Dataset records
++++++++
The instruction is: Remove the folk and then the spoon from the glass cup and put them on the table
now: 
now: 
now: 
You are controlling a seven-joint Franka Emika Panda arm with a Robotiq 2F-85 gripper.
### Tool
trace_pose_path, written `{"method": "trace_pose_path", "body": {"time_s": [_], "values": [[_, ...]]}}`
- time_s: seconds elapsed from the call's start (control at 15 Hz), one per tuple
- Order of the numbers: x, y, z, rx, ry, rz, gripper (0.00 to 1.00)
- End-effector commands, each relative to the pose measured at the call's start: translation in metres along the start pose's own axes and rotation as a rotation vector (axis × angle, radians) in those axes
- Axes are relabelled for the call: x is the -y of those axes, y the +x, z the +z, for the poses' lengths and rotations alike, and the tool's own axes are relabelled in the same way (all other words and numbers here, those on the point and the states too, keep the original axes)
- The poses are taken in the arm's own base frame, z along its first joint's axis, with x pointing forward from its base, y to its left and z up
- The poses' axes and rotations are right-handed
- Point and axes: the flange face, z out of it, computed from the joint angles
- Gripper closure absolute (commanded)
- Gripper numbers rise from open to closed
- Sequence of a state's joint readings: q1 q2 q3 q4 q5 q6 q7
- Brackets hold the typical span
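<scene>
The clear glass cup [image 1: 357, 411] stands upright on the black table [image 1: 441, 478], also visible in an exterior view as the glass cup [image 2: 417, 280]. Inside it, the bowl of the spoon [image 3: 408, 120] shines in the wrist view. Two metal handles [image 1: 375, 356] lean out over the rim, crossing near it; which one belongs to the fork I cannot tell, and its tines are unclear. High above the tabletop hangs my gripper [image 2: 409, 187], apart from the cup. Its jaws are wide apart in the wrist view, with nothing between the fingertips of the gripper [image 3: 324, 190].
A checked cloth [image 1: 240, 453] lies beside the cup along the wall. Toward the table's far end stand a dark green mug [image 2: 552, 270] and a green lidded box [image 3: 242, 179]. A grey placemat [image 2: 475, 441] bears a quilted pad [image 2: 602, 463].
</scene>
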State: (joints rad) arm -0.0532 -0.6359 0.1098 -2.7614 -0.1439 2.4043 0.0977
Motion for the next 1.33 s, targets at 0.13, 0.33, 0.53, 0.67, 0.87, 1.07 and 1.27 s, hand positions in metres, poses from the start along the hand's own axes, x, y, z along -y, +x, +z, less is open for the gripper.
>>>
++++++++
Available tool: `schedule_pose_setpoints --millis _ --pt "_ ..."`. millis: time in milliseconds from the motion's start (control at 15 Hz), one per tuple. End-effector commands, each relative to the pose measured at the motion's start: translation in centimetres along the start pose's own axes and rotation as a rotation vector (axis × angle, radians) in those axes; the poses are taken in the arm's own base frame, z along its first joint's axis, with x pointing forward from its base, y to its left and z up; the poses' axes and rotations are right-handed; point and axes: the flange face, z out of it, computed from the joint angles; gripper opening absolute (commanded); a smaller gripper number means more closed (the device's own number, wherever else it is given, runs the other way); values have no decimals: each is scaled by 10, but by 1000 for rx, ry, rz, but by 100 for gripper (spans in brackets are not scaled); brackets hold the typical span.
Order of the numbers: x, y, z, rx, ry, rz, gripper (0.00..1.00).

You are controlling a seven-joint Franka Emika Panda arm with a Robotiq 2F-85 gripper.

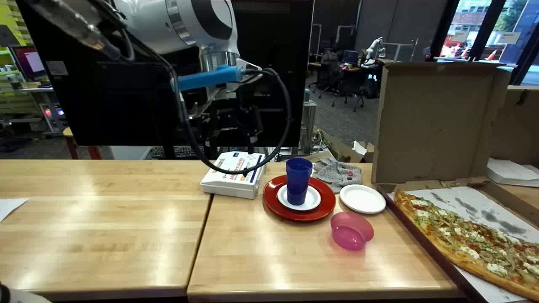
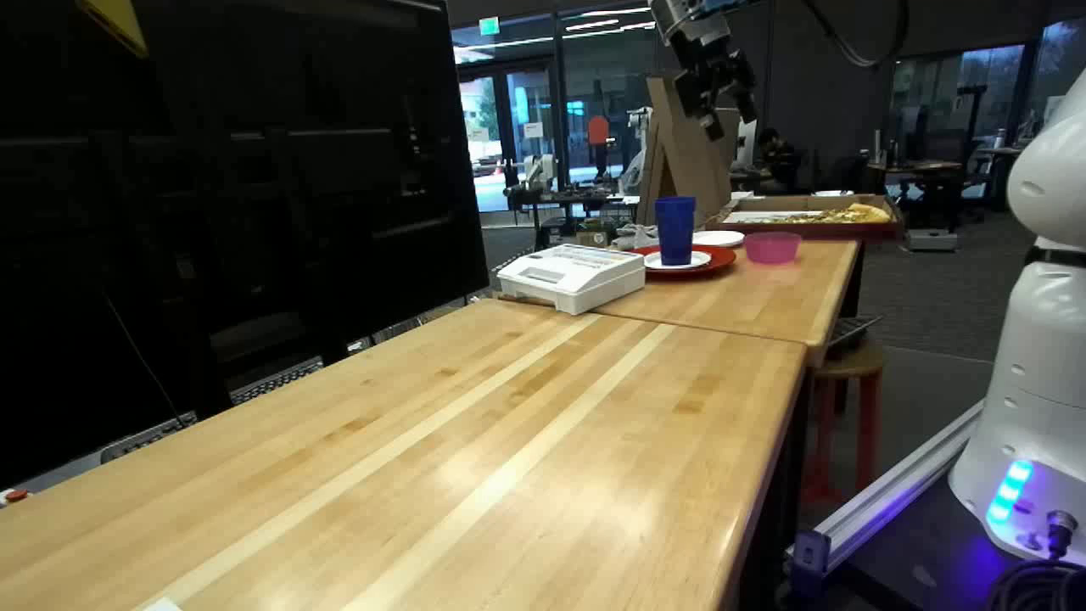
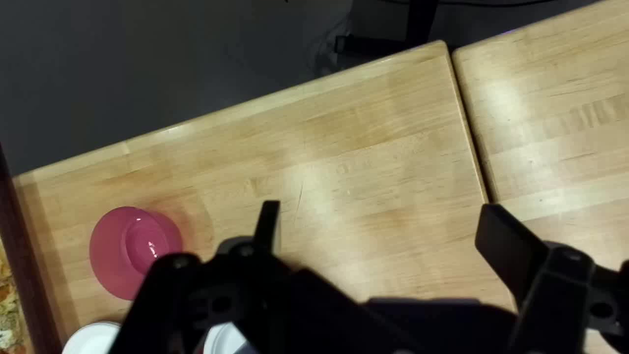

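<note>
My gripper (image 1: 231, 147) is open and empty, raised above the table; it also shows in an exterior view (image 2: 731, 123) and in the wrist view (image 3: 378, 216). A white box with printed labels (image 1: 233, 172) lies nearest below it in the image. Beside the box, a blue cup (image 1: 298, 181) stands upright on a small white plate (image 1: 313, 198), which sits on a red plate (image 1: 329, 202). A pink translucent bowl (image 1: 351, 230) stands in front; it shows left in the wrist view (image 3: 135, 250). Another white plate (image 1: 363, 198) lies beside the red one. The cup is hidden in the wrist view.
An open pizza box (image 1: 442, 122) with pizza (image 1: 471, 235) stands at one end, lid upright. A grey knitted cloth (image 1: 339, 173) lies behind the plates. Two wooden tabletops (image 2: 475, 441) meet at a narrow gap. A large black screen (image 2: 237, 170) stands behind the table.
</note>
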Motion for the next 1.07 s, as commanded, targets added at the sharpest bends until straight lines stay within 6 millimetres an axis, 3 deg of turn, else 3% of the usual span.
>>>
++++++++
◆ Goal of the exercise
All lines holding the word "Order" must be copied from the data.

◆ Result of this task
- Order of the numbers: x, y, z, rx, ry, rz, gripper (0.00 to 1.00)
Order of the numbers: x, y, z, rx, ry, rz, gripper (0.00..1.00).

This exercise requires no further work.